Score breakdown
Popularity is tracked separately. Support, ads, sponsorships, and tips never affect these signals.
Why it matters
Useful for developers and security teams who want a practical open-source scanner for AI-generated code, plus a clearer verification loop than a one-pass lint or static rule bundle.
Who should use it
Who should skip it
Skip openhackai/OpenHack if the source link, documentation, or setup requirements do not align with your current workflow or stack.
About this signal
openhackai/OpenHack is tracked by RepoRadar as a tool in the Security Tools section. It was first seen on 2026-06-26 and last updated on 2026-06-26. The current verdict is 'try now' with a Gold tier and moderate setup difficulty. The standout signals for openhackai/OpenHack are workflow potential (9.1) and open-source/build quality (8.4), while setup ease (6.4) trails — that balance shapes where it fits best. This page summarizes the evidence RepoRadar has captured from captured source metadata. The score, tier, risk label, and verdict on this page are never influenced by sponsorship, ads, or tips — they reflect only the usefulness, popularity, novelty, momentum, maturity, and evidence signals described in the RepoRadar methodology.
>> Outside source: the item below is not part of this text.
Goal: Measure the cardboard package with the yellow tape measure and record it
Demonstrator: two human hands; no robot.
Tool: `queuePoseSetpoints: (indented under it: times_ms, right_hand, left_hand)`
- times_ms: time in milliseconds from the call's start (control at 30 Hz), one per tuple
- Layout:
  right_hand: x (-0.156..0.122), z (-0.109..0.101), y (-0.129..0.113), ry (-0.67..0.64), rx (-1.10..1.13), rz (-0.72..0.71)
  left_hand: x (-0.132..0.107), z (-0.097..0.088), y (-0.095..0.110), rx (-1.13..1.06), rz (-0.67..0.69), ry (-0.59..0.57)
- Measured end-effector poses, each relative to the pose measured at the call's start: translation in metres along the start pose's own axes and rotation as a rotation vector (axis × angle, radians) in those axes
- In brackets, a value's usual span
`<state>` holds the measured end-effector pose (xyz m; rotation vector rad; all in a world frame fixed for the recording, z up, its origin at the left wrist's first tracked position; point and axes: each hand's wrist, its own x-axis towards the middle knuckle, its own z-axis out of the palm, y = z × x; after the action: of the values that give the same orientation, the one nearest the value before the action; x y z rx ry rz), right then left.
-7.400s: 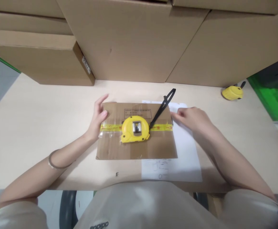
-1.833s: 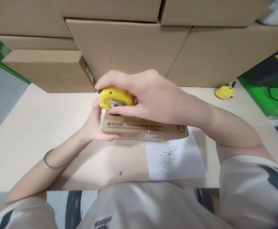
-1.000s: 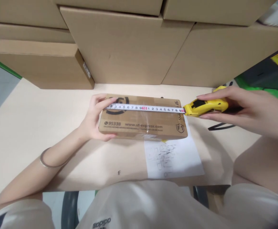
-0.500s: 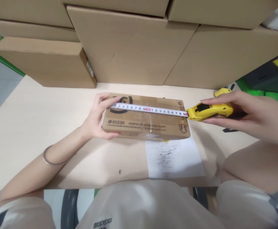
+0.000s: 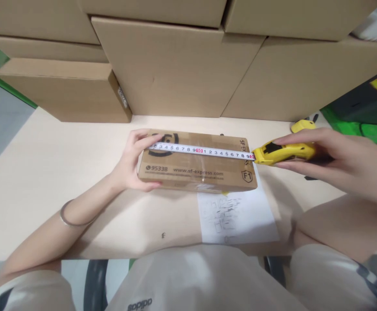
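A small brown cardboard box (image 5: 188, 179) printed with "SF Express" lies in front of me. My left hand (image 5: 133, 162) grips its left end, fingers on the top and thumb along the near side. Between its fingers and the far end, the white blade (image 5: 182, 149) of a tape measure runs lengthwise over the box top. My right hand (image 5: 334, 157) is closed around the yellow tape measure (image 5: 280, 153), just off the box's right edge. The blade's tip is hidden near my left fingers.
Large cardboard boxes (image 5: 175, 69) stand stacked along the back of the table (image 5: 61, 172), with a flatter box (image 5: 58, 95) at the left. A paper with writing (image 5: 249, 220) lies partly under the small box. Another yellow object (image 5: 303, 125) sits behind my right hand.
The view has shifted slightly. Both hands, the box and the extended tape measure keep nearly the same places relative to each other.
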<state>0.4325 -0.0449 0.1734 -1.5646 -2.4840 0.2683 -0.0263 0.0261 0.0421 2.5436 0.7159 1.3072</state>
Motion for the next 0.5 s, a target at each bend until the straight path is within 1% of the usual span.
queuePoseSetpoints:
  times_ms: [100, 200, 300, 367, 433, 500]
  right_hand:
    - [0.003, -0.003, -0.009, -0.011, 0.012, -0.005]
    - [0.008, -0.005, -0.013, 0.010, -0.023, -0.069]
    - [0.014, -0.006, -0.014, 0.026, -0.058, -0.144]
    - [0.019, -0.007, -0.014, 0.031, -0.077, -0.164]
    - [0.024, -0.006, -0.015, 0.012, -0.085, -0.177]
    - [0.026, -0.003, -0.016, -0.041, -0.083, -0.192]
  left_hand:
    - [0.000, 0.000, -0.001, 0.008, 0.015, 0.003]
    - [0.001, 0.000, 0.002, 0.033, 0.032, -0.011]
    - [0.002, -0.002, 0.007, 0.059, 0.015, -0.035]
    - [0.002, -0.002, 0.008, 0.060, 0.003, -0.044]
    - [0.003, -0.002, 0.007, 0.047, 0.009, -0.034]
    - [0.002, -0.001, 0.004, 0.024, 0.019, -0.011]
How this item is evaluated
RepoRadar assigned openhackai/OpenHack a composite score of 8.0 out of 10, placing it in the Gold tier. This score combines weighted sub-signals: usefulness (35%), novelty (18%), momentum (14%), maturity (10%), open-source/build quality (7%), evidence quality (6%), workflow potential (6%), and setup ease (4%). Popularity is tracked separately at 91.0 and never affects the composite score or tier. The risk label of 'conditional' reflects inherent user-impacting hazards, not generic novelty. Items with no risk flag may still require normal code review before production use.
Putting this into practice? Read How to evaluate an AI tool before you adopt it for the checklist behind this score.
Risk explanation
Default setup uses an OpenHack account token for hosted inference, so confirm what project context leaves the machine before scanning sensitive codebases; Sandbox and browser verification depend on a working Docker environment, which adds extra operational surface beyond a pure code scanner; Treat findings as triage input rather than auto-merge truth because exploit validation and severity still need human review.